Restate the whole listing below word for word and keep the images out.
══ Dataset extract
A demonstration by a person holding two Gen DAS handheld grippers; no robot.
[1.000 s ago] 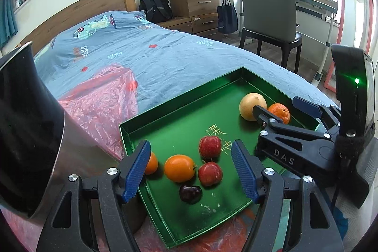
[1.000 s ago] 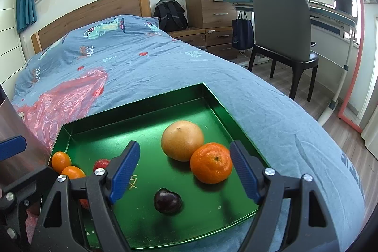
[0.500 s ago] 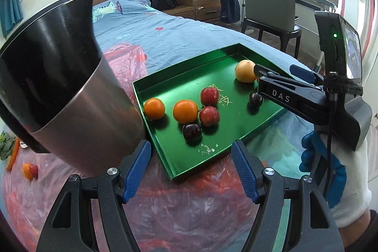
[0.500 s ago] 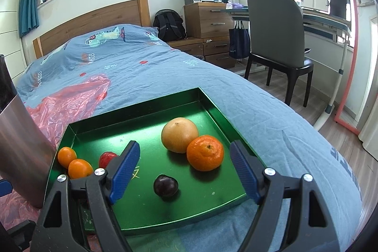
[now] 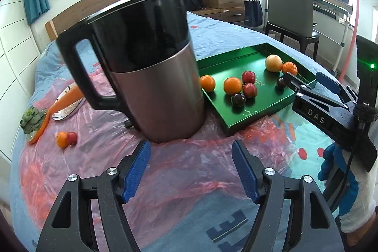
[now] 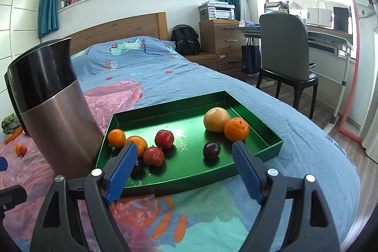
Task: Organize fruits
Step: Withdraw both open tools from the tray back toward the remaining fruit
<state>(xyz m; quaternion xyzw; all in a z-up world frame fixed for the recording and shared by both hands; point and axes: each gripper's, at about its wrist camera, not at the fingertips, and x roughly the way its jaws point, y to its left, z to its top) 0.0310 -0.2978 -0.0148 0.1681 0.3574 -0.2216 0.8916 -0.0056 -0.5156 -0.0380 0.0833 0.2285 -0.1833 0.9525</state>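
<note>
On the bed, both the left tool [image 5: 190, 169] and right tool [image 6: 184, 169] gape wide, empty; the small orange [image 5: 62, 139] beside the kettle [image 5: 151, 67] looks light, smooth, roll-prone, best pinched across its middle.

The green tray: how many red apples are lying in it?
2. One red apple lies near the green tray centre; the other lies just in front, nearer the grippers. None seems hidden.
</note>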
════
→ Response to the task
A demonstration by a person holding two Gen DAS handheld grippers; no robot.
[1.000 s ago] 
[1.000 s ago] 
[0.500 s ago] 
[0.500 s ago] 
[now] 
[now] 
Task: Organize fruits
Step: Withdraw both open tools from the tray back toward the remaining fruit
<state>(xyz m; quaternion xyzw; all in a z-up world frame fixed for the recording and shared by both hands; point and axes: each gripper's, at about its wrist camera, not at the fingertips, and x roughly the way its jaws point, y to its left, z to its top) 0.0310 -0.2978 -0.0148 0.1681 0.3574 -0.2216 0.8916 -0.0056 -0.5156 -0.0380 0.0833 0.2285 -0.1833 0.9525</state>
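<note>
On the bed, both the left tool [image 5: 190, 169] and right tool [image 6: 184, 169] gape wide, empty; the small orange [image 5: 62, 139] beside the kettle [image 5: 151, 67] looks light, smooth, roll-prone, best pinched across its middle.

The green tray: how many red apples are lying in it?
2. One red apple lies near the green tray centre; the other lies just in front, nearer the grippers. None seems hidden.
</note>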

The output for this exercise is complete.